Pre-RFC: pipe operator `|>`

Summary

Introduce a new “pipe” operator, |>, to the Nix language, defined as f a = a |> f.
Additionally, elevate lib.pipe to a built-in function.

As a reminder, pipe a [ f g h ] is defined as h (g (f a)).

Motivation

Creating advanced data processing like transforming a list is a thing commonly done in nixpkgs. Yet the language has no support for function concatentation/composition, which results in such constructs looking unwieldy and difficult to format well. lib.pipe may be the most powerful library function with that regard, but it is unknown and overlooked by many because it is not easily discoberable: Despite its great usefulness, it is currently used in less than 30 files in Nixpkgs (rg '[\. ]pipe .* \['). Additionally, it is not accessible to Nix code outside of nixpkgs, and due to Nix’s lazy evaluation debugging type errors is really difficult.

Let’s have a look at an arbitrarily chosen snippet of Nixpkgs code:

defaultPrefsFile = pkgs.writeText "nixos-default-prefs.js" (lib.concatStringsSep "\n" (lib.mapAttrsToList (key: value: ''
  // ${value.reason}
  pref("${key}", ${builtins.toJSON value.value});
'') defaultPrefs));

It is arguably pretty hard to read and reason about. Even when applying some more whitespace-generous formatting:

defaultPrefsFile = pkgs.writeText "nixos-default-prefs.js" (
  lib.concatStringsSep "\n" (
    lib.mapAttrsToList
    (
      key: value: ''
        // ${value.reason}
        pref("${key}", ${builtins.toJSON value.value});
      ''
    )
    defaultPrefs
  )
);

One can observe the following issues:

  • If you want to follow the data flow, you must read it from bottom to top, from the inside to the outside (the input here is defaultPrefs).
  • Adding a function call to the output would require wrapping the entire expression in parentheses and increasing its indentation.

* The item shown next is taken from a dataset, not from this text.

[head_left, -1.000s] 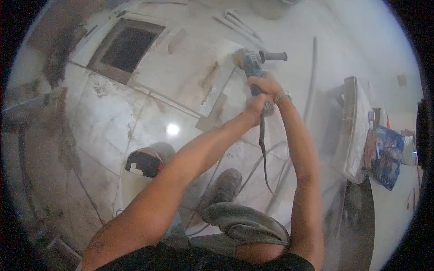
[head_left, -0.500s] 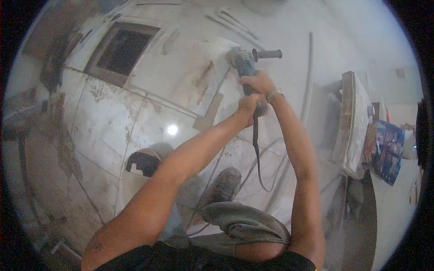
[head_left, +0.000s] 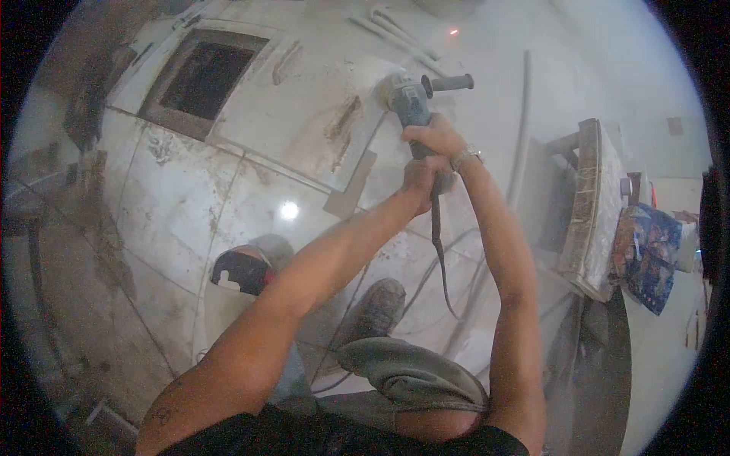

Compare this to the equivalent call with lib.pipe:

defaultPrefsFile = pipe defaultPrefs [
  (lib.mapAttrsToList (
    key: value: ''
      // ${value.reason}
      pref("${key}", ${builtins.toJSON value.value});
    ''
  ))
  (lib.concatStringsSep "\n")
  (pkgs.writeText "nixos-default-prefs.js")
];

The code now clearly reads from top to bottom in the order the data is processed, it is easy to add and remove processing steps at any point.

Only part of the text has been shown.